Ne kadar sosyal biri olsanız da bu his değişmez; insanoğlunun, 'sosyalleşme'de henüz işin başında olduğunun göstergesidir bu yaşanan..
Oysa ne gerek var rahatsız olmaya; yolda -istemeden de olsa- yan yana düştüğümüz o insan kardeşimizle, kısacık bir süre de olsa güle oynaya yürümeli, o anı paylaşmalıyız içtenlikle ve sevinçle..
Onu tanımıyormuşuz!.
Pöh! Sanki şimdiye kadar hep yan yana yürüdüğümüz ve tanıdığımızı sandığımız bütün o insanları -tam anlamıyla- tanıyabilmişiz gibi..

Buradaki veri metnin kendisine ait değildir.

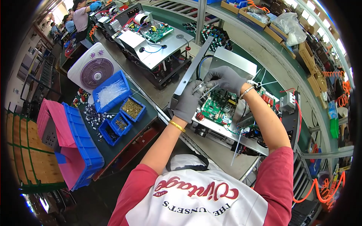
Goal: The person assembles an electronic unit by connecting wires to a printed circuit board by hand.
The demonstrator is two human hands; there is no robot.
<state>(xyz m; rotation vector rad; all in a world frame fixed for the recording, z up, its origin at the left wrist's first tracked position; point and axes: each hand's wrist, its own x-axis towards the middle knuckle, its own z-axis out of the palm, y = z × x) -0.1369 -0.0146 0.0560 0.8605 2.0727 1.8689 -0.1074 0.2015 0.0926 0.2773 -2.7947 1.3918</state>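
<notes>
Both my hands wear grey gloves and meet over the left side of an open electrical unit with a metal chassis. My left hand is closed, with a thin pale strip or wire end showing at its fingertips. Bent over from the far side, my right hand pinches close to the left fingertips; what it holds is hidden. Just below them lies a green circuit board with components. A metal side panel rises beside my left hand, and a silver metal box stands behind my right. White cable ties stick out of the unit.
At left, a bench carries a purple-white fan, a blue bin of white cable ties and small blue bins of screws. A blue crate holds pink sheets. Another unit stands ahead. Shelf boxes line the far right.
</notes>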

Dostluğa, kardeşliğe ve insana dair 'iyimser temennili' mesajımızı da araya sıkıştırdıktan sonra, bugünkü konumuzun 'gerçekçi tarafına' biraz daha değinelim diyorum..

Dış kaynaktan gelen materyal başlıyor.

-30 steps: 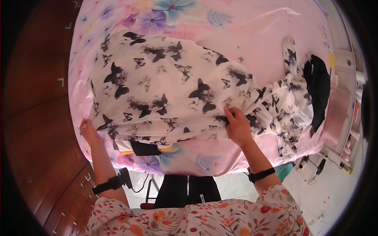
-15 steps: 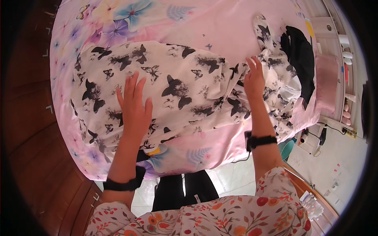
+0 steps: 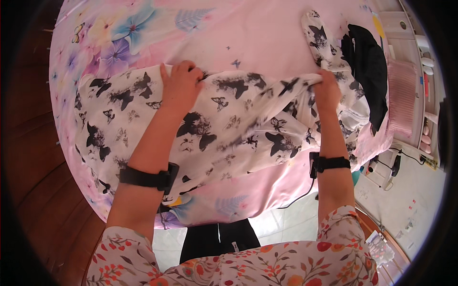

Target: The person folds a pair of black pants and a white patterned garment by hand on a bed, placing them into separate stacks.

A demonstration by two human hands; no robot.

Yürürlerken bi şekilde yan yana gelen ve bir süreliğine birlikte yürümeyi sürdüren bu iki kişi, istenmeyen bu durumdan kurtulma amacıyla bir takım hamleler düşünürler; ama bunu gerçekleştirmek o kadar da kolay olmayıp, oldukça da stresli bir süreçtir..
"Acaba yavaşlasam da o beni geçse olmaz mı, yoksa hızlanarak geçip gitsem mi? Peki, ya o da benimle aynı hamleleri aynı zamanda yapmaya kalkışırsa, ve bu durumda birbirimizden kopamayarak, 'yürüyen çift' imajını bir türlü bozamazsak!?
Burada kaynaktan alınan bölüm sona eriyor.